EPA is now reviewing the 5th Circuit’s decision, spokesperson Tim Carroll said in a Thursday email. In a statement, Denka officials said they were pleased with the ruling, “which provides important, near-term certainty to our company and the 250 employees at our facility.”

The plant is located in St. John the Baptist Parish, a predominantly Black area located in the Mississippi River corridor between Baton Rouge and New Orleans that owes its Cancer Alley nickname to the preponderance of petrochemical plants and other industrial operations.

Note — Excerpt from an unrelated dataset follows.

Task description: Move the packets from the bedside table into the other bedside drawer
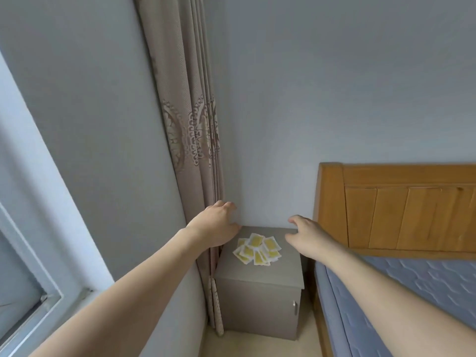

The parish was one stop on EPA Administrator Michael Regan’s “Journey to Justice” tour in late 2021 intended to highlight President Joe Biden’s efforts to combat the disproportionate impact of pollution on people of color and low-income communities. Early last year, EPA brought a separate enforcement suit against Denka that is now on hold with the U.S. District Court for the Eastern District of Louisiana until at least October.

While the company notes that the plant’s chloroprene emissions have plummeted in recent years, those releases still totaled more than 19 tons in 2022, according to the most recent final data available from EPA’s Toxics Release Inventory.

After challenging the stricter EPA regulations in the pending D.C. Circuit litigation, Denka brought the 5th Circuit suit last month soon after the Louisiana Department of Environmental Qualitygranted the compliance deadline extension. While the approval letter listed the new cutoff as October 2026, a Denka spokesperson Thursday called that a clerical error and indicated that the correct date is mid-July 2026.